Thugwidow bratzt die fräsenden Frequenzen jedoch nicht einfach zusammen, sondern schichtet sie liebevoll, gestaltet lockere, dynamische Nummern daraus. Im Zweifel müssen die Leute sich das im Herbst ja mangels Alternativen dann ohnehin allein zu Hause anhören. Was mit diesem siebten Kreis der litness aber keine Hürde bedeutet. Bei Thugwidow wird harsch gescheuert, und zwar so, dass die Ohren hinterher wieder sauber sind. Große, heftige Platte. Tim Caspar Boehme
Tomu DJ – Half Moon Bay (Franchise)
Kein leichtes Unterfangen muss es sein, tiefgehende Emotionalität fast durchgehend ohne Lyrics in elektronische Gewänder zu kleiden – nur anhand von Melodie und Instrumentation. Tomu DJ gelingt dieser Kniff mit vielen Lagen hauchdünner Klangelemente, die sie mit zärtlicher Gelassenheit zusammenwebt. Der Musikerin aus Kalifornien transportiert auf ihrem zweiten Album Half Moon Bay eine Gemengelage an Gefühlen und Eindrücken mit ambientgetränktem Footwork.

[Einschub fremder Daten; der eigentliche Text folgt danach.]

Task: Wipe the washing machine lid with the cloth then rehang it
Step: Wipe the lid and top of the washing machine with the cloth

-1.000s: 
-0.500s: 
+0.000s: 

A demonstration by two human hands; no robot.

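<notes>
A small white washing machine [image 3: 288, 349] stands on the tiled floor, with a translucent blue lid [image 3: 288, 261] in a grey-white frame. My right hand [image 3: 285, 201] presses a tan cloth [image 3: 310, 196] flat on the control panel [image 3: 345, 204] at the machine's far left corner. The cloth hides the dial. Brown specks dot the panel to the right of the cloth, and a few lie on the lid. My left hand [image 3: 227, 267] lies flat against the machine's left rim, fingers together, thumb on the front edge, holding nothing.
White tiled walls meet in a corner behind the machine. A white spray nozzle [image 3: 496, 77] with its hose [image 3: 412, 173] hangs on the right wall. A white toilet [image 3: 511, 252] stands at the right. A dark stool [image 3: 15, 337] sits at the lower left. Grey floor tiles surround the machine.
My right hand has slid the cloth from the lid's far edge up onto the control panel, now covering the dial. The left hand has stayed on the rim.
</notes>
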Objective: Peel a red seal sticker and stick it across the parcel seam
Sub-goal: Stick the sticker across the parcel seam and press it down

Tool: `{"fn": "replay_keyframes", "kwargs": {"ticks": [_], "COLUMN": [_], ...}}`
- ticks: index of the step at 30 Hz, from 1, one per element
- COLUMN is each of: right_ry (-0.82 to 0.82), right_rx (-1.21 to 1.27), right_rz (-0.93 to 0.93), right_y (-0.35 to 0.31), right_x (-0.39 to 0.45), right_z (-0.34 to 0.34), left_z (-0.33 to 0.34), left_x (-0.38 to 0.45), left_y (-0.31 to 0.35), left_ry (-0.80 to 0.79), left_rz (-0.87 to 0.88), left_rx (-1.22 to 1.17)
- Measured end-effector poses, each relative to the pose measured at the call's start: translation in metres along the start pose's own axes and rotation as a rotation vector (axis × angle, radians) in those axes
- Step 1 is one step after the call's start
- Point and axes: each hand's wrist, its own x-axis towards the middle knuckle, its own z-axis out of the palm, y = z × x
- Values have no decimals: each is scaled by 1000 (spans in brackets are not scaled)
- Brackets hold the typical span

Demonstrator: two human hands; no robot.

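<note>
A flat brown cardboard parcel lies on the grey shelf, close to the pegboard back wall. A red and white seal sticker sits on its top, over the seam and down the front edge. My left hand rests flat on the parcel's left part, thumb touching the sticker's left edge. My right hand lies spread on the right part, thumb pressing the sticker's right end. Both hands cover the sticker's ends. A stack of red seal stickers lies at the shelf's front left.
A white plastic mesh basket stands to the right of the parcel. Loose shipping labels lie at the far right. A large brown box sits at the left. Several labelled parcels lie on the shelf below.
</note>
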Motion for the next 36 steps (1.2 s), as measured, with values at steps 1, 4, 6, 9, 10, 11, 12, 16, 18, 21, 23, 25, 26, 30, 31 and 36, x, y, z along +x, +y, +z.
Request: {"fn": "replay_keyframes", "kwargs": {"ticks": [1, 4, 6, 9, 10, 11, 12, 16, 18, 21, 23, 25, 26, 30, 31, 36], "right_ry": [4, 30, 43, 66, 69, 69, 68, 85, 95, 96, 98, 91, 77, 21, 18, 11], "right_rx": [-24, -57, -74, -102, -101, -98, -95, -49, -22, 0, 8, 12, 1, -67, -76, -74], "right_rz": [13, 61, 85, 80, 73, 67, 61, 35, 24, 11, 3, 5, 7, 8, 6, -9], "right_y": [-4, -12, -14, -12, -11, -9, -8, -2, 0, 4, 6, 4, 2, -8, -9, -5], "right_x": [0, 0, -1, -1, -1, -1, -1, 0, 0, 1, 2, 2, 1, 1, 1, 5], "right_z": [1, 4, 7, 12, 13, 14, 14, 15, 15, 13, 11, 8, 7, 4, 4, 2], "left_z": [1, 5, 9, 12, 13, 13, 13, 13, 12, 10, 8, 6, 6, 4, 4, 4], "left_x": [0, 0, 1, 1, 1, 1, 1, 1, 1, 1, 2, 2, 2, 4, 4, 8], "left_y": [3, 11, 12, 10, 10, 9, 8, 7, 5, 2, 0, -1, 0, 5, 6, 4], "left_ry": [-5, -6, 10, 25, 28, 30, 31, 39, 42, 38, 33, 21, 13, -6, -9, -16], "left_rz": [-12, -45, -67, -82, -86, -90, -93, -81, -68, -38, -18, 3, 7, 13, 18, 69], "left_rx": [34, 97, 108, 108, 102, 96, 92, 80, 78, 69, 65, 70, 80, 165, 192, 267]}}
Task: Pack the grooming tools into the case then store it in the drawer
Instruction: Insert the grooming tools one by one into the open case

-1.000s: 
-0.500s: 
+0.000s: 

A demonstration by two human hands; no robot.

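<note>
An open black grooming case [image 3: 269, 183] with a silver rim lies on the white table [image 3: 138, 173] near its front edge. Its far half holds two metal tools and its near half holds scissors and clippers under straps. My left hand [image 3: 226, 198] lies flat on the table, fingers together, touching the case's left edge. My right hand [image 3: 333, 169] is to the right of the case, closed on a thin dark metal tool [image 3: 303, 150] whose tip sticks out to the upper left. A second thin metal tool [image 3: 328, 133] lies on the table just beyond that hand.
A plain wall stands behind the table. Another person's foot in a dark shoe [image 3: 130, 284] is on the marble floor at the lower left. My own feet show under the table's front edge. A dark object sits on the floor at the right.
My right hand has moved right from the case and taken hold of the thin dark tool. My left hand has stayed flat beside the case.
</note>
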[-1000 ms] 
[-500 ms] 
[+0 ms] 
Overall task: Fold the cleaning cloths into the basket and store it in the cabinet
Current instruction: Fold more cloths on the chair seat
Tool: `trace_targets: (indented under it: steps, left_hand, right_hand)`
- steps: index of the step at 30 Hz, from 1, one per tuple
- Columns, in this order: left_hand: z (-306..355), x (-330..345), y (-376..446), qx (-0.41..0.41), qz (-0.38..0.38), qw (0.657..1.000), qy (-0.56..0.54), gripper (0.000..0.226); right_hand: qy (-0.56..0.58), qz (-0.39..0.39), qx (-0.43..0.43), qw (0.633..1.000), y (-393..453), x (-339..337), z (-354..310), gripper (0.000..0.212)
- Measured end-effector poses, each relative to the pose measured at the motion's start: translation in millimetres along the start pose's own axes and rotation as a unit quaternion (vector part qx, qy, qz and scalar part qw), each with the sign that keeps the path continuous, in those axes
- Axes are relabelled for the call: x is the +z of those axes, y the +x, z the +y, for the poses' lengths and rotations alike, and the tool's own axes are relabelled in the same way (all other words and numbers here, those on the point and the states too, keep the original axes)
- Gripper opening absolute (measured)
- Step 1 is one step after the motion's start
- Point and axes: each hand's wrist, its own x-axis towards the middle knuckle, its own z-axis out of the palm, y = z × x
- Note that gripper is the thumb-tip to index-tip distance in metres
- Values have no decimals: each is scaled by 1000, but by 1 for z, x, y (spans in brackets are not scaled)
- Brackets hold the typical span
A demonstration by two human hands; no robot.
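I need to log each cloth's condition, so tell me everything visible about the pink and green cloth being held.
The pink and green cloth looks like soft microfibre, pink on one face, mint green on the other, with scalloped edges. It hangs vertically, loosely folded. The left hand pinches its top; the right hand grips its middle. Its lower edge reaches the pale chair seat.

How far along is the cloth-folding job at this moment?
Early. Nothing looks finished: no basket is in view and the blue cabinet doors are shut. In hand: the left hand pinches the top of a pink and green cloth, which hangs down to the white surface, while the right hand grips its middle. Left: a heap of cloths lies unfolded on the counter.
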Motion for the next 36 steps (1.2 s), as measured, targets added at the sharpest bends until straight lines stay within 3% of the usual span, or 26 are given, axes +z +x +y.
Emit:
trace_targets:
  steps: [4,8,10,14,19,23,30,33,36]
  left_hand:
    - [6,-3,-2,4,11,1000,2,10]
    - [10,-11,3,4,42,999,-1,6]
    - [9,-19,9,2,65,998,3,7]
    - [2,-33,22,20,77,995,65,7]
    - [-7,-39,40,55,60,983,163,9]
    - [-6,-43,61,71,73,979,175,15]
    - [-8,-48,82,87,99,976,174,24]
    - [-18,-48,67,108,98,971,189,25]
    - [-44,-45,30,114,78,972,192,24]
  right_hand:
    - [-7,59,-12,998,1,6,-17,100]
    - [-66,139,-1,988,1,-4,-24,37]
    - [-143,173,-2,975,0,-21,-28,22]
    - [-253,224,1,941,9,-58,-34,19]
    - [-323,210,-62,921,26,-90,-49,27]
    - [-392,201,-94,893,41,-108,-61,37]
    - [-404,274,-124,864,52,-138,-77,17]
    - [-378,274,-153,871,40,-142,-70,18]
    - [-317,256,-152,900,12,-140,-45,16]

Flächige Pads und melancholische Synthmelodien kontrastieren oftmals klare Drums, die Dub-Rhythmen oder Breakbeats anschlagen und der sonstigen Tragik der Tracks einen dynamischen Schubs Richtung Erleichterung geben. Alle der sieben Titel haben etwas Meditatives und Delikates, klingen in sich gekehrt, so als würde Tomu DJ mit äußerster Sorgfalt die einzelnen Klänge aneinander fädeln.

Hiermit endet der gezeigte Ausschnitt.